Thanksgiving weekend … and we’ve got it all goin’ on … Casita construction, football, and Christmas decorations.

Take a look at this decoration.


Is it a decoration? Is it? IS IT? This video tells you what I think of our yuletide pup (visit the website if you cannot see the video via email).

It’s a disturbing video, #amirite? Yuletide pup just sits there and stares while I do all talking. What kind of relationship is that? And I didn’t ask for the relationship in the first place.

I put my uncomfortable relationship with yuletide pup aside for a few minutes … it is Thanksgiving weekend and that means non-stop FOOTBALL. Watch me run the jet sweep (visit the website if you are reading this via email …
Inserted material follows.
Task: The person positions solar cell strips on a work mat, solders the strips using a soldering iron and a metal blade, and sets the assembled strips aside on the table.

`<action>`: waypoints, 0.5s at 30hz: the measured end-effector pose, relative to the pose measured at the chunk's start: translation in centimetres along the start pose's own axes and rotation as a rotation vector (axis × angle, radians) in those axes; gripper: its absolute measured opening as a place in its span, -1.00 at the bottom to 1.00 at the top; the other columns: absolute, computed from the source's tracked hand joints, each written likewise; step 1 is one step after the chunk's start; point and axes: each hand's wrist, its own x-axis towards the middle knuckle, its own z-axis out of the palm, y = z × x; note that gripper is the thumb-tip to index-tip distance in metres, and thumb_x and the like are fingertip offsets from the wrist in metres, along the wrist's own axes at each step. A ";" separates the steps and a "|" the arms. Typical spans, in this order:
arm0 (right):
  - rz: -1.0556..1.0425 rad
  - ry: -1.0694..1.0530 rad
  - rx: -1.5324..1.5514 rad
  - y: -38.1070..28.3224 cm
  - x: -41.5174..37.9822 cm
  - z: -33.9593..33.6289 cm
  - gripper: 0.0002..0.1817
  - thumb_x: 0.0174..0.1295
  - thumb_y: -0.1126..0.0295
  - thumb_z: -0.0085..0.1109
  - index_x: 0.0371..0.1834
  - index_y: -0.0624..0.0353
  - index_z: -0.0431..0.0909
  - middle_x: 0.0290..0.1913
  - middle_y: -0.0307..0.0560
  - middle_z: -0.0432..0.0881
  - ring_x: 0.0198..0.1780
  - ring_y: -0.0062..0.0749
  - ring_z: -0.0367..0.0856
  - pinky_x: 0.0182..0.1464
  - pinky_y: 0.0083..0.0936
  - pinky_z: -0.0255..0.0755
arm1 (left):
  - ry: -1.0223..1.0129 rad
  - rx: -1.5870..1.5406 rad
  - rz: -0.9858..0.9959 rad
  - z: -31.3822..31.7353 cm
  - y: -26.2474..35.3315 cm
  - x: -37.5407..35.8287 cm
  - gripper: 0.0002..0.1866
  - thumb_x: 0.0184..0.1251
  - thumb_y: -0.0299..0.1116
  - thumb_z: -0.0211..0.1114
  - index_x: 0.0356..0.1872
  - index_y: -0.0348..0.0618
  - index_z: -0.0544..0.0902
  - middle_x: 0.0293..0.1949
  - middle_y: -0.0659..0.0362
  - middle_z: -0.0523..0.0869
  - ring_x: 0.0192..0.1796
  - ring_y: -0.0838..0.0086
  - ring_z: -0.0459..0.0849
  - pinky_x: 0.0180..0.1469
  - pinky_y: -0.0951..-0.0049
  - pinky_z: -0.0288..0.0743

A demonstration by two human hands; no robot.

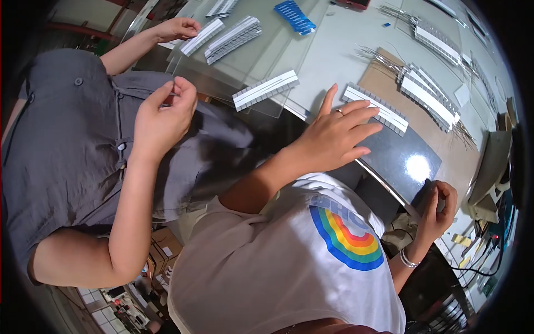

I spent the first half of my life chasing chupacabras, assessing threats, generally exploring the wood chipper of life with gusto.


So it shouldn’t be a surprise to anybody that I can tote the pigskin. For my next act of genius, I plan on figuring out what the heck a QR code is doing on a woodchipper. Maybe the QR code will grant me the knowledge necessary to deal with yuletide pup.

Pex! We’ve Got Pex!

Hello! It’s me!!


Casita USA is moving right along, pups … and there is no time for vacationing in an RV in 80 degree weather because I’ve gotta inspect the pex. But first off, I have to navigate the expansive yard of sand that I now inhabit.


So across the dunes I go.


Did you see those red lines? That’s the outline for where the pool is going to be. Three months from now I’ll be in the process of drowning if I’m located right there, #amirite?

Plumbing and Electrical are in process – today I got to inspect the pex.


Blue is for cold water, pups!

Guess what? Mom and Dad took me over to the model homes so I could see what appliances are installed in the model Casitas. They let the pups come in!!


That’s a good deal!

We headed home later in the afternoon, and Dad put on satellite radio for me. I get to hear this song five times a day … and quite honestly, that’s five times a day too much!